Of all the great contradictions of the past few years, none surpasses the Fed’s efforts to force risk-taking into our economic system — and forcibly remove it at the same time. As all that liquidity was being pumped in to promote investment, the Fed and Congress largely eliminated financial institutions’ abilities to mitigate its downside. Market making and prop desk activities have been shut down through express bans on proprietary trading and the imposition of prohibitive capital charges on financial asset inventories.

If you create more risk but limit the financial system’s ability to absorb the resulting volatility, what happens? Shocks are instantly transmitted into securities prices, triggering even greater shocks as investors and algorithms react to the large moves.

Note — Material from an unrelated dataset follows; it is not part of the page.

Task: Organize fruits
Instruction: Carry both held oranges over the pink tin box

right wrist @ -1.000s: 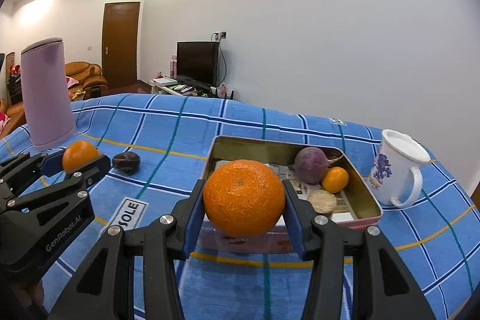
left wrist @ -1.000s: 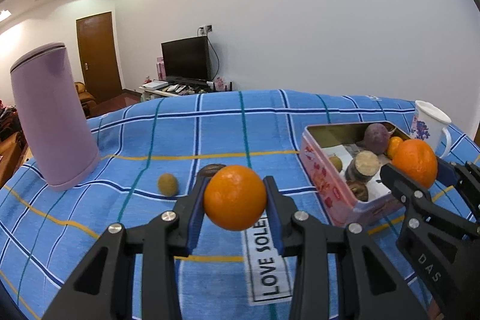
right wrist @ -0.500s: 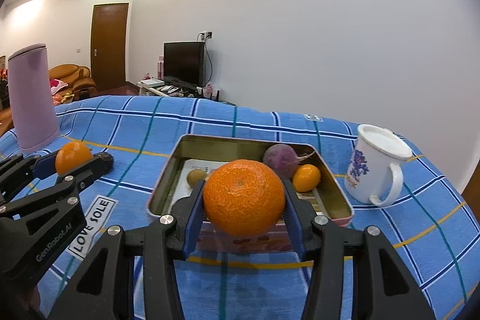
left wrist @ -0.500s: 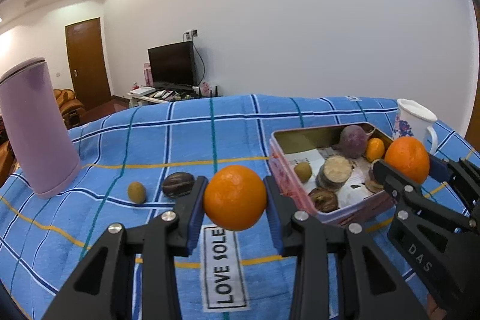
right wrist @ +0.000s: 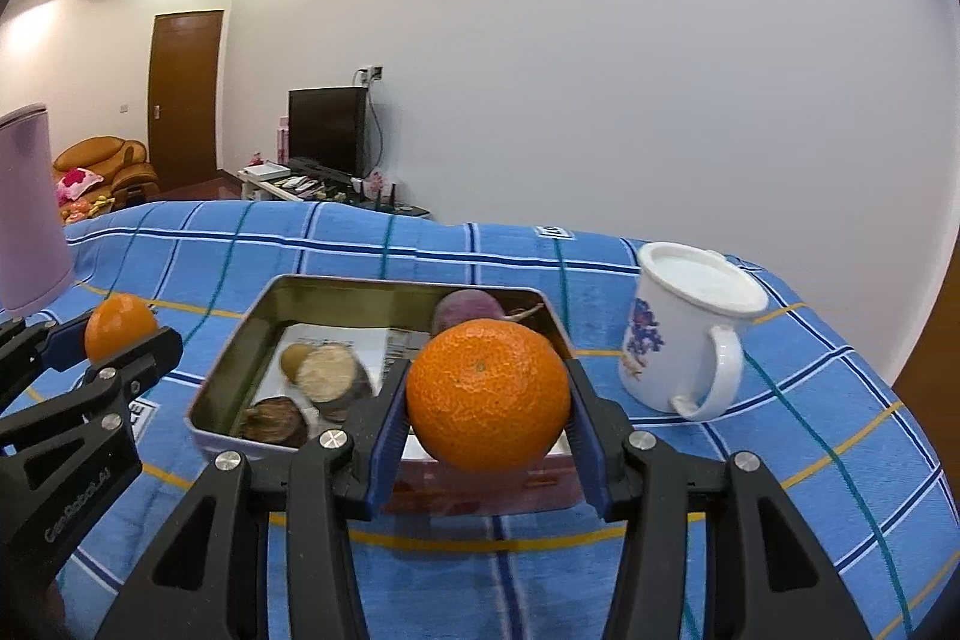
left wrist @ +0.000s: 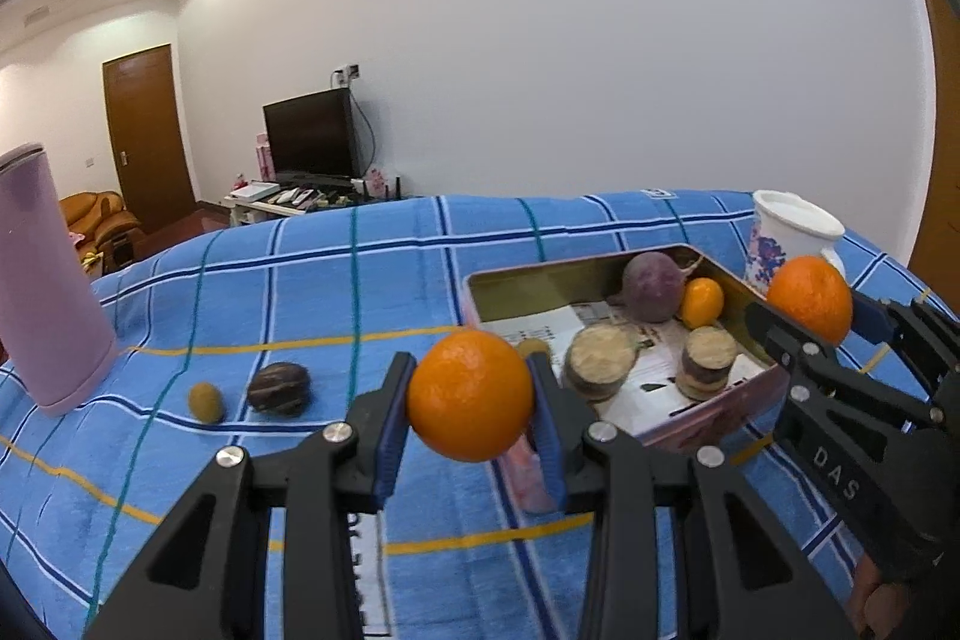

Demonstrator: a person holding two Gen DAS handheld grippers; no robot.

The primary concern here is the credit markets, in which the banks had served as the primary market makers. As they’ve decamped, the percentage of bonds owned by patient institutional holders has fallen dramatically, and the portion in “hot money” hands such as ETFs and mutual funds has soared. Very many of these new investors do not appreciate just how much interest-rate and duration risk they’re sitting on. Any shift to higher rates is likely to trigger selling pressure, which, without the traditional bank market makers in place, could easily spiral into serious price dislocations.

VOL’S BACK

As the Fed’s elixir is withdrawn over the next several years, we’ll be forced back into a world of fundamentally driven prices. Now each shaky step will be amplified by the tidal waves of reactions from both policy makers and all the new automatic investing systems and formulas. And the price moves won’t be cushioned by the traditional financial shock absorbers.

Volatility had a great vacation. It has returned to work refreshed and recharged.

Bob Rice is managing partner at Tangent Capital Partners.